Ah. This brought me back to the beginning of the pandemic. I was 12, almost 13 at the time and still in the midst of major depression with psychosis symptoms that had landed me hospitalized. Some hospitals horrific, others I credit with my life. But in that time I was extremely susceptible to just about everything TikTok was pushing. I remember being a firm believer in “shifting”, a trend in which you project your consciousness into an alternate reality of your own design.

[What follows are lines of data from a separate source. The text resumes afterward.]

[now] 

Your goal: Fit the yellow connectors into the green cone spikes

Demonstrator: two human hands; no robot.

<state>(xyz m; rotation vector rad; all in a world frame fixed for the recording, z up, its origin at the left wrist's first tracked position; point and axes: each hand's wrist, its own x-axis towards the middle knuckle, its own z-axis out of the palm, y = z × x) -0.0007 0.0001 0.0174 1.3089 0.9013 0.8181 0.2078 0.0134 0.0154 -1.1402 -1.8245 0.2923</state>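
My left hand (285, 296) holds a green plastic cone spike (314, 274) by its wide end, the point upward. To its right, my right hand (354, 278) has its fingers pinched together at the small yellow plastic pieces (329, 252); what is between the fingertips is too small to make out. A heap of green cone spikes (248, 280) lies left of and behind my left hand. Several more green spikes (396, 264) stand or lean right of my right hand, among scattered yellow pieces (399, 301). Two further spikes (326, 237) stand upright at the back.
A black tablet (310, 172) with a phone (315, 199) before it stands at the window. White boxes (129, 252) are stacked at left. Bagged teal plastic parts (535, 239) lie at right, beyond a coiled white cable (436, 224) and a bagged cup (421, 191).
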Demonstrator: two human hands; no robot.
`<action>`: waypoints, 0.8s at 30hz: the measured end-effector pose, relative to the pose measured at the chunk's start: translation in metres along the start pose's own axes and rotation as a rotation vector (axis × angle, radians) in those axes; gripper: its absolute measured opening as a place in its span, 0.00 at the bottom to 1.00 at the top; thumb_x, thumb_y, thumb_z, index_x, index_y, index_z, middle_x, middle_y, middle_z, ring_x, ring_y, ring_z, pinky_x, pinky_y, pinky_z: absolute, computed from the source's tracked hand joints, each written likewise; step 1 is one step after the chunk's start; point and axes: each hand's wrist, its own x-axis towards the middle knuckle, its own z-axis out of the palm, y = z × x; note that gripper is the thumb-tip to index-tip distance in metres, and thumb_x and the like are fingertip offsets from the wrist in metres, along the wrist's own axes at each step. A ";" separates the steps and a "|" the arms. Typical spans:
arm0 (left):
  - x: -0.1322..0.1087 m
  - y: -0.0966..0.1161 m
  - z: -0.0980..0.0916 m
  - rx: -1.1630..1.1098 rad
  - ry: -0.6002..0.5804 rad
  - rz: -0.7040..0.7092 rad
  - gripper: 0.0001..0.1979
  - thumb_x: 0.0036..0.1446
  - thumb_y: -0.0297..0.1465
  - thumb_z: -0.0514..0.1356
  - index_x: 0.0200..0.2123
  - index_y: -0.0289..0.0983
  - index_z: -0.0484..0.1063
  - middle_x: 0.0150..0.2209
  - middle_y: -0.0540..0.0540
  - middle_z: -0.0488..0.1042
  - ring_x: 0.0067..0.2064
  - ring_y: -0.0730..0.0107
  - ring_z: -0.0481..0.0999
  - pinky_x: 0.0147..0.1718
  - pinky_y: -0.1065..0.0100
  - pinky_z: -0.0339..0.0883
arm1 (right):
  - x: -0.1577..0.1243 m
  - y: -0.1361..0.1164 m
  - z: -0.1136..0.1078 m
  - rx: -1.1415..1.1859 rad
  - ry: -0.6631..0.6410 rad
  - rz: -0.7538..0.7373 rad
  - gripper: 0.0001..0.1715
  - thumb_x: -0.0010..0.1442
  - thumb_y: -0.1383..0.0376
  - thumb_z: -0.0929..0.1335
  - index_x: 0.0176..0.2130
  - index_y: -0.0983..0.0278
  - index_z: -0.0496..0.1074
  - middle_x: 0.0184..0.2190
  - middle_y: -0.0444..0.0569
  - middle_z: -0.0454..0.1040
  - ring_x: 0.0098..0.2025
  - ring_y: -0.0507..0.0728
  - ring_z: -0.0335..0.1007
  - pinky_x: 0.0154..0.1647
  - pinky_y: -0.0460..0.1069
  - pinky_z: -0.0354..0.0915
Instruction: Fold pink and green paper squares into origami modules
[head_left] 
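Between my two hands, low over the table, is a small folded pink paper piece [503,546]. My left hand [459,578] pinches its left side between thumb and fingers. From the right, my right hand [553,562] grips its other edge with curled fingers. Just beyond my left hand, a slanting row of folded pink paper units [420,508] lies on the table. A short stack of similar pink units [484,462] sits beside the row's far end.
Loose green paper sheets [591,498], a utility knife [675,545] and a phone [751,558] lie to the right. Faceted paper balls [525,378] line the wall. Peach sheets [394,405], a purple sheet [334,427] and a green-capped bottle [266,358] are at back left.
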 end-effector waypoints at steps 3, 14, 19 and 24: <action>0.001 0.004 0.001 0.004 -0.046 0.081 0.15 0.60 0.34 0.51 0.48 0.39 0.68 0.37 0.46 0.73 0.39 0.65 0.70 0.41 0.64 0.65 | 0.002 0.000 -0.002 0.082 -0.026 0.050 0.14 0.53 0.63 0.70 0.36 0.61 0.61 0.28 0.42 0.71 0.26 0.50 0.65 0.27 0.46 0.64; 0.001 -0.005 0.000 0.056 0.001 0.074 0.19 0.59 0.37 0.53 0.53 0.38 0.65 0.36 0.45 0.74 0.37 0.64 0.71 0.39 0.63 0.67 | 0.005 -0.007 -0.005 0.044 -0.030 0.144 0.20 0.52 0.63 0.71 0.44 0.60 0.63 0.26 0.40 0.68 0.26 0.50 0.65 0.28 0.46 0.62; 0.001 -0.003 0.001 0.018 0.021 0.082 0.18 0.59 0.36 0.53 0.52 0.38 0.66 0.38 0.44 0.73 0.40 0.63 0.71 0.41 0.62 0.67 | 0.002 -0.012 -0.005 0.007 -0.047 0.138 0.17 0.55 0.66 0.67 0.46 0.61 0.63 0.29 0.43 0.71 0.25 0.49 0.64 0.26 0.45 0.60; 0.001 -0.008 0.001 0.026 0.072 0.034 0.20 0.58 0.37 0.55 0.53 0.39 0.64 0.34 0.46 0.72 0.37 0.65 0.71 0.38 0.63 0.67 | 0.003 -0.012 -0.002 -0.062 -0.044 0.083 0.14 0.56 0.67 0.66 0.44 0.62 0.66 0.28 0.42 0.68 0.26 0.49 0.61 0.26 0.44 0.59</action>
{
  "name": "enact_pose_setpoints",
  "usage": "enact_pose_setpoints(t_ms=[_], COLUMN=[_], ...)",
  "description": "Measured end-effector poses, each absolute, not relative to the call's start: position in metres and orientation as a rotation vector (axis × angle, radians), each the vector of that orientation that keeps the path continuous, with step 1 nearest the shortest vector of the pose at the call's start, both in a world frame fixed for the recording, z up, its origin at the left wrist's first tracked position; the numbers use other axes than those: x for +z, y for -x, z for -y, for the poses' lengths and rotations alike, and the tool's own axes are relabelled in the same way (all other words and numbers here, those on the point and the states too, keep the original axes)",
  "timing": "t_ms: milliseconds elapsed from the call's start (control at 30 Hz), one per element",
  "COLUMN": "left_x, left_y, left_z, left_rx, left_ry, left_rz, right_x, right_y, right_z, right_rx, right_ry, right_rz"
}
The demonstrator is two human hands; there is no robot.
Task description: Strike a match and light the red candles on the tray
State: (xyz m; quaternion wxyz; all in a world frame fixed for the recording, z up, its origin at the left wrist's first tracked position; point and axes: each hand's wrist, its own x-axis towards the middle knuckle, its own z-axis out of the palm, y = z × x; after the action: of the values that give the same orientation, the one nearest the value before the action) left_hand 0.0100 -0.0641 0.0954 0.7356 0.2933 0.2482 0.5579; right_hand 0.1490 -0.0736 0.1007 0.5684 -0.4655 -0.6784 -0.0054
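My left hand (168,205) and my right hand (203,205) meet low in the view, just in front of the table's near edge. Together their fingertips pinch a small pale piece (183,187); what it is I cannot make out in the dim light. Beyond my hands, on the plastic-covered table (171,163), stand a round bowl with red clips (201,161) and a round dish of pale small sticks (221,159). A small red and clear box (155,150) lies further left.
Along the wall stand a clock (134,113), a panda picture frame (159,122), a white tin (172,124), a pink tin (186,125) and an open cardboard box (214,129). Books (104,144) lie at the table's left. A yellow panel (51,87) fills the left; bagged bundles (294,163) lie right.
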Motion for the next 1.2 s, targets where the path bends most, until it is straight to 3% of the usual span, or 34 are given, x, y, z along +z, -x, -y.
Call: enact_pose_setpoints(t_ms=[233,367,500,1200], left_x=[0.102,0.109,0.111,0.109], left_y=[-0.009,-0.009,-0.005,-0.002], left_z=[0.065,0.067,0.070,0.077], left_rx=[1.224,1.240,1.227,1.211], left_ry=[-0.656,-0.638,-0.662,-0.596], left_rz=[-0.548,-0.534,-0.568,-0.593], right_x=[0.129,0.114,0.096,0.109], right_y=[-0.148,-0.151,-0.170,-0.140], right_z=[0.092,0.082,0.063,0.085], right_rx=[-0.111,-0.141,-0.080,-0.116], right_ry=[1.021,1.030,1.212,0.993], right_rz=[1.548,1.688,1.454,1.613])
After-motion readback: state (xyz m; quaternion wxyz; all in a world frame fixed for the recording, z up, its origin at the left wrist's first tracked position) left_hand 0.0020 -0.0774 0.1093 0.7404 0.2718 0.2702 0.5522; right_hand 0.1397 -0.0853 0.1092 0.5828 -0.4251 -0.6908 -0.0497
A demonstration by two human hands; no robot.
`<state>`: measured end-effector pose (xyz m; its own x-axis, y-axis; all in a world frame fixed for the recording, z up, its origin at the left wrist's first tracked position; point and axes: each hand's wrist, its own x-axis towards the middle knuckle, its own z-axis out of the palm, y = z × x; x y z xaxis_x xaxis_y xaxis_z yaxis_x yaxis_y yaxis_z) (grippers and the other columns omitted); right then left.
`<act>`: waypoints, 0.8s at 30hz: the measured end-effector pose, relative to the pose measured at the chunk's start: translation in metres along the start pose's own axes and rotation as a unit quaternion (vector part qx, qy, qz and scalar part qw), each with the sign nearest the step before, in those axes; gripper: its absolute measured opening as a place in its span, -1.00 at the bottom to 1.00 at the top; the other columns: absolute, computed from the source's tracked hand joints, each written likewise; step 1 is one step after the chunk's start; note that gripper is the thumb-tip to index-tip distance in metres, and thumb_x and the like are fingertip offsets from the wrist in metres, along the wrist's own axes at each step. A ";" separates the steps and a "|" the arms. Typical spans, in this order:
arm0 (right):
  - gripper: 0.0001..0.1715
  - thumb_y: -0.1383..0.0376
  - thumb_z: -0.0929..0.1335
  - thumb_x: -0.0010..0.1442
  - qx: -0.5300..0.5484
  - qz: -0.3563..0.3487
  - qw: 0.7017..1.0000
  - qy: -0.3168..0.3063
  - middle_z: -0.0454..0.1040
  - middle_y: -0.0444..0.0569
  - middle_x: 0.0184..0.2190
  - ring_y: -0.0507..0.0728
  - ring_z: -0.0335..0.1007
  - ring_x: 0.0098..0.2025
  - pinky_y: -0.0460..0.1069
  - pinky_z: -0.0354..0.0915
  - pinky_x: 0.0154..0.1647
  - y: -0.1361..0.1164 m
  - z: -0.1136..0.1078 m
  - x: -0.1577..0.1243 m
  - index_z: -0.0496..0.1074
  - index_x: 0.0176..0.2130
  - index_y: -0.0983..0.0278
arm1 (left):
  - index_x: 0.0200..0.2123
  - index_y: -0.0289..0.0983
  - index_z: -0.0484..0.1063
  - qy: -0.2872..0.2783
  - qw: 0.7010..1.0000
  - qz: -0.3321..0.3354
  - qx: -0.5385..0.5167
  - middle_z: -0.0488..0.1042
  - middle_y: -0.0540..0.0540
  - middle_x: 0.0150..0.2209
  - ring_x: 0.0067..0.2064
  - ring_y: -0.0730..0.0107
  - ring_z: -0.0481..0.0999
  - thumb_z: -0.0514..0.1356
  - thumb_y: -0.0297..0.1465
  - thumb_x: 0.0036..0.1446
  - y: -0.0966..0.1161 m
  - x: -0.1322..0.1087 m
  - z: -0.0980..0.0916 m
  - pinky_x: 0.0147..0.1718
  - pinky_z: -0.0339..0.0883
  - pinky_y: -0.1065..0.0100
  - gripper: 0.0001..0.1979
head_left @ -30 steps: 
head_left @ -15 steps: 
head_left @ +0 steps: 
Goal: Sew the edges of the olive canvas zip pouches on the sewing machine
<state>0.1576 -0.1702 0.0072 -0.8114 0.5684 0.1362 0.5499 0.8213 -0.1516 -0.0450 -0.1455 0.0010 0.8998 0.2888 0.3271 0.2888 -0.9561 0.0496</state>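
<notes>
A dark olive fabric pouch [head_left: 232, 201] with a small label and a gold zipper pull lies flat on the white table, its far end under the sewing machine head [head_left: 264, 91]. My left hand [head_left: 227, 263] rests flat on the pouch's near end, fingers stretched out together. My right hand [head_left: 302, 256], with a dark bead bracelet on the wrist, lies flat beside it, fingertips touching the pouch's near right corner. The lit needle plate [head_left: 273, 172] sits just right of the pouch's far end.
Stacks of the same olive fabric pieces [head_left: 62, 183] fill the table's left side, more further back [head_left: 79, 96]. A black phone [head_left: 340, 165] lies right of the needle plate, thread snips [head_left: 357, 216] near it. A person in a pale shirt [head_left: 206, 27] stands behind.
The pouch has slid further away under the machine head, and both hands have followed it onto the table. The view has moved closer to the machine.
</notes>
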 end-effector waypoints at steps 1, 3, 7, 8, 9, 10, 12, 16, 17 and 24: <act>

It was “scientific” because we know the universe is expanding/infinite and therefore you must be able to script up your Harry Potter fanfiction and then go literally live it. This sounds just as insane as it is looking back, but when I tell you that this concept had a firm grasp on all of my friend groups I mean it. You could’ve asked any tween or teen that frequented social media about it at the time and I guarantee you they would know about it, and there’s a good chance they’d treat it as fact. Shifting influencers would encourage you to isolate yourself from people who didn’t believe in it or thought you were crazy, and counseled anyone who failed to successfully shift with the advice that they simply weren’t focusing hard enough. It was a wild time to be alive.

I had completely forgotten about it until my parents brought up in a lighthearted way how I “used to think I could travel to other dimensions”. I was totally baffled and fully denied it until they reminded me of more specific memories that started to resurface.

I would love to see more people analyze this trend because it was a strong feature of the very important cultural shifts that you’re talking about here!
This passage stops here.